Test Studying

It is expected that when studying for an exam or quiz, the more a student studies, the better they will perform on the exam. The data set testdata will provide data on a class of students and their performance and study habits for a collection of tests.

testdata has the following functions and constants.

Name Description
testdata.NUMBER_OF_STUDENTS: number Returns the number of students in the class
testdata.NUMBER_OF_TESTS: number Returns the number of tests the students took
testdata.getHoursStudied(student: number, test: number) : number Returns the number of hours the specific student studied for the specific test
testdata.getTestResults(student: number, test: number) : number Returns the test score as a percentage for the specific test of the specified student

Example #1: Graphing a Specific Student’s Scores

When graphing all of the scores of a specific student, two arrays of data are needed, the hours studied by the student (xValues), and the actual test results of the student (yValues). To build these arrays, simply go over each test in a for loop as follows:

// The id of the specific student to look at
let studentNumber: number = 0;

let xValues: number[] = [];
let yValues: number[] = [];

for (let i = 0; i < testdata.NUMBER_OF_TESTS; i++) {
    xValues.push(testdata.getHoursStudied(studentNumber, i));
    yValues.push(testdata.getTestResults(studentNumber, i));
}

display.plotSeries(xValues, yValues);
display.graphBestFit(xValues, yValues);

Notice how the best fit line is reasonable close to the data points. Does this mean the best fit line is a good estimator of the data?
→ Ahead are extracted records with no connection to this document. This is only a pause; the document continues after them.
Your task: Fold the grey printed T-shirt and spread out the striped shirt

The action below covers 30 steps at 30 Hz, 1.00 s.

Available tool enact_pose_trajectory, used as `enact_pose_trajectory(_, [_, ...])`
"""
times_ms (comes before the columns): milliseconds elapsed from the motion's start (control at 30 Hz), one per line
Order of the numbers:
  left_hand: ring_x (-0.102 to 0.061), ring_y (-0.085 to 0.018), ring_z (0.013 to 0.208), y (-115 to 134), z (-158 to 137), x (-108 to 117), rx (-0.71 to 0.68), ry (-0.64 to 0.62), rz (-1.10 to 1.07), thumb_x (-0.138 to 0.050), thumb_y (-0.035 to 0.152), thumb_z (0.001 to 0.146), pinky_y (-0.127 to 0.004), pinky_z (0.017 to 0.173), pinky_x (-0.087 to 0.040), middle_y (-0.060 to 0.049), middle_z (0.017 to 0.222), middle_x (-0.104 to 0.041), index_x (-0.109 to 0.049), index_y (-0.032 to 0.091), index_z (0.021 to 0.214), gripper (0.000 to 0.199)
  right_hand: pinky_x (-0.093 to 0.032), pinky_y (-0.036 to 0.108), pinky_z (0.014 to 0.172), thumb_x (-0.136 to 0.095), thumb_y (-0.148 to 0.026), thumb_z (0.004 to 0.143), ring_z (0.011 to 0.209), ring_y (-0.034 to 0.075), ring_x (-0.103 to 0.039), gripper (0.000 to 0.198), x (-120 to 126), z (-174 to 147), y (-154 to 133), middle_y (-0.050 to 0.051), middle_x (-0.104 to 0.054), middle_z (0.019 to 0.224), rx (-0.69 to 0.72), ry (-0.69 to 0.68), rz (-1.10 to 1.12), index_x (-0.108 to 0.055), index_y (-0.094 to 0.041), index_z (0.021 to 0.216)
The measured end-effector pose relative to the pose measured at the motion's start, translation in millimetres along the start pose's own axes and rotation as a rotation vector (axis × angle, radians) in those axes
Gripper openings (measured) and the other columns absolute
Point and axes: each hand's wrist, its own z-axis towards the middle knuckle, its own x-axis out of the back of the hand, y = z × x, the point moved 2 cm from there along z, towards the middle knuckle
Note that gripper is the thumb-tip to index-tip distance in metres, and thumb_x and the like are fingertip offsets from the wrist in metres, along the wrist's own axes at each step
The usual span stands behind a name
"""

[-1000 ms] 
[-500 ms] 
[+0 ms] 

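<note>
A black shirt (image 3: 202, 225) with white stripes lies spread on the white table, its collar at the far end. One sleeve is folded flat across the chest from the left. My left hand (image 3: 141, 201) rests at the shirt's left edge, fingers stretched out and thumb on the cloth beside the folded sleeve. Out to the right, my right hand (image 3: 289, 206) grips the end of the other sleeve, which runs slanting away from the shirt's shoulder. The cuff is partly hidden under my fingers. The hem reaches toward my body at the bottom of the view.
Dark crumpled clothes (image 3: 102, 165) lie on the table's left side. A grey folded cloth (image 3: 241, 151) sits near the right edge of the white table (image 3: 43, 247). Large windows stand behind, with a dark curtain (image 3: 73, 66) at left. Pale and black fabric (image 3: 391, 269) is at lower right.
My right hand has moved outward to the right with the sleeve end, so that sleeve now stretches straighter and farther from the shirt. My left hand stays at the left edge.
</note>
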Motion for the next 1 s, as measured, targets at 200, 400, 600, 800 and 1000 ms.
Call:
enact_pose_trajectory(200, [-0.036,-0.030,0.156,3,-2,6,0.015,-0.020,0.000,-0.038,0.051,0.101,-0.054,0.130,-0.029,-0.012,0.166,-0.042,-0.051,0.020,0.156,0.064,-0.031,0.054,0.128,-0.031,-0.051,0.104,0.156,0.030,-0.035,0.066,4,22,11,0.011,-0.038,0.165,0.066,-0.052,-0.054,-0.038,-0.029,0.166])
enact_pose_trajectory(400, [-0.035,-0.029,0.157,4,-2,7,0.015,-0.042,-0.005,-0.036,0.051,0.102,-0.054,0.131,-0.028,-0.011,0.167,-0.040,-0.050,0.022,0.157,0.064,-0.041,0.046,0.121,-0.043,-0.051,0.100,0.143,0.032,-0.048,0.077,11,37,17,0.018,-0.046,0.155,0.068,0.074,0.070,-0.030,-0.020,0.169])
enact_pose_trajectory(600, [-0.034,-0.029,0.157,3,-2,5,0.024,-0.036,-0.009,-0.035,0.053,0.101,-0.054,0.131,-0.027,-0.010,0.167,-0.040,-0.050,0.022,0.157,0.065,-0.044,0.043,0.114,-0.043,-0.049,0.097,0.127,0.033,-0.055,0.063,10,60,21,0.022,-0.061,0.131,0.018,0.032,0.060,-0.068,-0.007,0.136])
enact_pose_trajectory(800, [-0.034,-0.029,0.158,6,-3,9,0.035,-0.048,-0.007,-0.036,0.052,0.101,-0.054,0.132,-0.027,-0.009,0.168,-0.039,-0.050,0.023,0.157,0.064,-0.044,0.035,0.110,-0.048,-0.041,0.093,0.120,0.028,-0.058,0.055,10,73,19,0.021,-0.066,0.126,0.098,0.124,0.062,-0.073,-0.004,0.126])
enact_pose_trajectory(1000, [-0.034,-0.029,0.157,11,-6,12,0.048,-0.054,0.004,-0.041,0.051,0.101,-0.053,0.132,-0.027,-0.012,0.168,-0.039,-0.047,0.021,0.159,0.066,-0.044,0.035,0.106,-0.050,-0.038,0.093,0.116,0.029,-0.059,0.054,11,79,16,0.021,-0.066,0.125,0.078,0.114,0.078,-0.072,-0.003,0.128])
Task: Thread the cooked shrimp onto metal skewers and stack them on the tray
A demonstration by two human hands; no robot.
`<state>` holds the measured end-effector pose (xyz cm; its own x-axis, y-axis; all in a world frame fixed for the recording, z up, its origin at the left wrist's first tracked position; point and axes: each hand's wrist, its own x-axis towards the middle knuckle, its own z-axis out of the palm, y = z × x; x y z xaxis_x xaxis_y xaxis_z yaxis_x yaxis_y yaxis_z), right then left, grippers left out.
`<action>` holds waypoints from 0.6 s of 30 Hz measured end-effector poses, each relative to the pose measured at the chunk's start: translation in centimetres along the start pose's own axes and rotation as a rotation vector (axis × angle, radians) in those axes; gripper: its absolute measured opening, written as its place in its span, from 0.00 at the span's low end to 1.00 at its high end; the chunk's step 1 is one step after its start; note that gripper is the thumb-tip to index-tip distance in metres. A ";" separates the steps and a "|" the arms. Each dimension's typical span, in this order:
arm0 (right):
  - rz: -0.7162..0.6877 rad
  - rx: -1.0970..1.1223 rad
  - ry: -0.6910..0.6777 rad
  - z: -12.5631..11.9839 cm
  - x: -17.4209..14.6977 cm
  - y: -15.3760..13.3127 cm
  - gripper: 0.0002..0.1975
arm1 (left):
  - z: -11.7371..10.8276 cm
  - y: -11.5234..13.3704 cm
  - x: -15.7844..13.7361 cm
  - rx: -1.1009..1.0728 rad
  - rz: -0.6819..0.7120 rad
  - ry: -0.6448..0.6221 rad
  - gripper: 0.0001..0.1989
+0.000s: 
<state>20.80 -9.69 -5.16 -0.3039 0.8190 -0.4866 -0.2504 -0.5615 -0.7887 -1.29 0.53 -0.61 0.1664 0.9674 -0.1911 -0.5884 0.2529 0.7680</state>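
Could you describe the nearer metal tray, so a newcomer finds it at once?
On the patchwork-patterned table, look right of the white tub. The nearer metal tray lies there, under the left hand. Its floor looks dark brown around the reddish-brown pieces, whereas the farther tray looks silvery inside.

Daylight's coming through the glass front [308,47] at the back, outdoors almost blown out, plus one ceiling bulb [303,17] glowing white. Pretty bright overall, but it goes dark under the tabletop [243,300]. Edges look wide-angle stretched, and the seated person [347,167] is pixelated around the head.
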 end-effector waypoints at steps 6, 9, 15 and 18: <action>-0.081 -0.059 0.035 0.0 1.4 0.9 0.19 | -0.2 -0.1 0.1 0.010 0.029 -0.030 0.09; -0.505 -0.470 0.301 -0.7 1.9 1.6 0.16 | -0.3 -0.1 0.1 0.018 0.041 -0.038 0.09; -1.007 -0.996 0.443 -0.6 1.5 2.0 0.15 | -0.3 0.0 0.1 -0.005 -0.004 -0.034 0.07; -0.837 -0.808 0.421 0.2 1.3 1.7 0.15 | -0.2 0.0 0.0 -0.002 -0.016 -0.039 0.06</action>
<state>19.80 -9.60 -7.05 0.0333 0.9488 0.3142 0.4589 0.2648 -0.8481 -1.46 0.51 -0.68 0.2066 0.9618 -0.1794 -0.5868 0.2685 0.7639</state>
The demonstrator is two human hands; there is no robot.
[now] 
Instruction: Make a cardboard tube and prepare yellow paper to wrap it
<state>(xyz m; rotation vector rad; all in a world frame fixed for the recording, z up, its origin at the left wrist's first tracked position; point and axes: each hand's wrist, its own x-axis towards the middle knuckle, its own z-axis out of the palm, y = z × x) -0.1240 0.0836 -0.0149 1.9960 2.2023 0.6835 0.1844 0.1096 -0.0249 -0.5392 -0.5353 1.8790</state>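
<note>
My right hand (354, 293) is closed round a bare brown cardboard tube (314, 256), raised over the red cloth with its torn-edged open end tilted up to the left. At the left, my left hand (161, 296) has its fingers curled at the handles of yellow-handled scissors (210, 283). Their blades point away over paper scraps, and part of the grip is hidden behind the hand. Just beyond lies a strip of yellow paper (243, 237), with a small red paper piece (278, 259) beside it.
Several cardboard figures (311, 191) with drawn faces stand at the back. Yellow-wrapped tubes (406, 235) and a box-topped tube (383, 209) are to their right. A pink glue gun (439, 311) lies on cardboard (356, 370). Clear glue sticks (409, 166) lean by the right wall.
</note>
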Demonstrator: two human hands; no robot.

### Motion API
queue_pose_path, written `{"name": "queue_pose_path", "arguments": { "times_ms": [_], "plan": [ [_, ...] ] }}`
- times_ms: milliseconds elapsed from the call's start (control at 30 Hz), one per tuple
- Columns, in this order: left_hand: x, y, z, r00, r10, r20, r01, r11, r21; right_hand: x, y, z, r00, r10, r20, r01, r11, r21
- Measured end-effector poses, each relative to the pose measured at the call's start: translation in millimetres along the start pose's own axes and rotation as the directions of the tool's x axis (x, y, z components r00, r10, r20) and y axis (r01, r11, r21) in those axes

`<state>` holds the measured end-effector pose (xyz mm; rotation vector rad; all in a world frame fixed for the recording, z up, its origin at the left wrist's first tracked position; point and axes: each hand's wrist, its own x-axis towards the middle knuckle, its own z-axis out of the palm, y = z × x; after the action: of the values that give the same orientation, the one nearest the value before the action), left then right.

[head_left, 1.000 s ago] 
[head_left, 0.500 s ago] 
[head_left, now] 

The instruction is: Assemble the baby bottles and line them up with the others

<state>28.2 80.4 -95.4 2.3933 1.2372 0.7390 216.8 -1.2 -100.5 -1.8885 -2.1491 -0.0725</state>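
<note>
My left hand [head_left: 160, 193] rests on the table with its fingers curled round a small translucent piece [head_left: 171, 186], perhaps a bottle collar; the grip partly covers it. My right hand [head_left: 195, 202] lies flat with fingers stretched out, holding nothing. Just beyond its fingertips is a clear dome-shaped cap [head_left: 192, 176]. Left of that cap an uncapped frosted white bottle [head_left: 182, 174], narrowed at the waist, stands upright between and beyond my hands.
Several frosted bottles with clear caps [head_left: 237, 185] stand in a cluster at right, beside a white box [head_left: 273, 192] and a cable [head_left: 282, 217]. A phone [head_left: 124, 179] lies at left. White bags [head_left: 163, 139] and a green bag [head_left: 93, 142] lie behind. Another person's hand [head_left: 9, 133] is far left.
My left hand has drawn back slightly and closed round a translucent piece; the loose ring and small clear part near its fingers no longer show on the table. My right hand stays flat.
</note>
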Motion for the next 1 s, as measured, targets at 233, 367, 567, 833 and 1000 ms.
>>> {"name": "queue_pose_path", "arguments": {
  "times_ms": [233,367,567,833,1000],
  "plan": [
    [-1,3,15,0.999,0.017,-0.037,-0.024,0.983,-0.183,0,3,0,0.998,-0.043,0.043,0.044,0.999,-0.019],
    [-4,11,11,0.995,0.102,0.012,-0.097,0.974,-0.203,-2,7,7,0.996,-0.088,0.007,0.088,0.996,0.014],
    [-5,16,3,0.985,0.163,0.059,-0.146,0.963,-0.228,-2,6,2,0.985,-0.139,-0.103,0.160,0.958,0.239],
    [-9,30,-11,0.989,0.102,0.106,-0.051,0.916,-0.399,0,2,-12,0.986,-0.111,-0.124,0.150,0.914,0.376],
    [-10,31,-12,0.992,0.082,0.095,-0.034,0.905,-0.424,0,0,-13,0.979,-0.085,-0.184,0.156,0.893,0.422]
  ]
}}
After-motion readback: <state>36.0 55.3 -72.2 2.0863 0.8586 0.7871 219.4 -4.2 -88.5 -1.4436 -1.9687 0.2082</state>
Student Task #1a: Graphing a Specific Test Results

  1. Look at the code from the example above and observe how it builds the arrays and graphs them
  2. Modify the code so that it graphs the results of a specific test
  3. Graph the line of best fit
  4. Observe how closely the line of best fit approximates the data

Student Task #1b: Graphing All the Test Results

  1. Modify the code so that it plots every data point in the data set
  2. Graph the line of best fit
  3. Make observations about how well the line of best fit approximates the data

Line of “Best” Fit isn’t that great?

In the Lemonade example from the previous lesson, the line of best fit was a good estimator for predicting customer sales given temperature. This isn’t the case for all data sets though. As seen in this example, when looking at all the data, the line of best fit doesn’t approximate the data very well. In fact it suggests that after studying 35 hours, a student should receive a grade higher than 100% which is impossible in the given scenario.

The reason the line of best fit doesn’t properly fit the data well is because the data isn’t shaped like a line. The data shows that a student’s grade improves the most when they first start studying, but improves less and less each hour they study. Notice how studying the first hour of studying increases the student’s score much more than the 20th or 30th hour. If the data fit a line, like it does in the Lemonade example, an hour would result in the same increase of score regardless of whether it was the 1st hour or the 30th hour.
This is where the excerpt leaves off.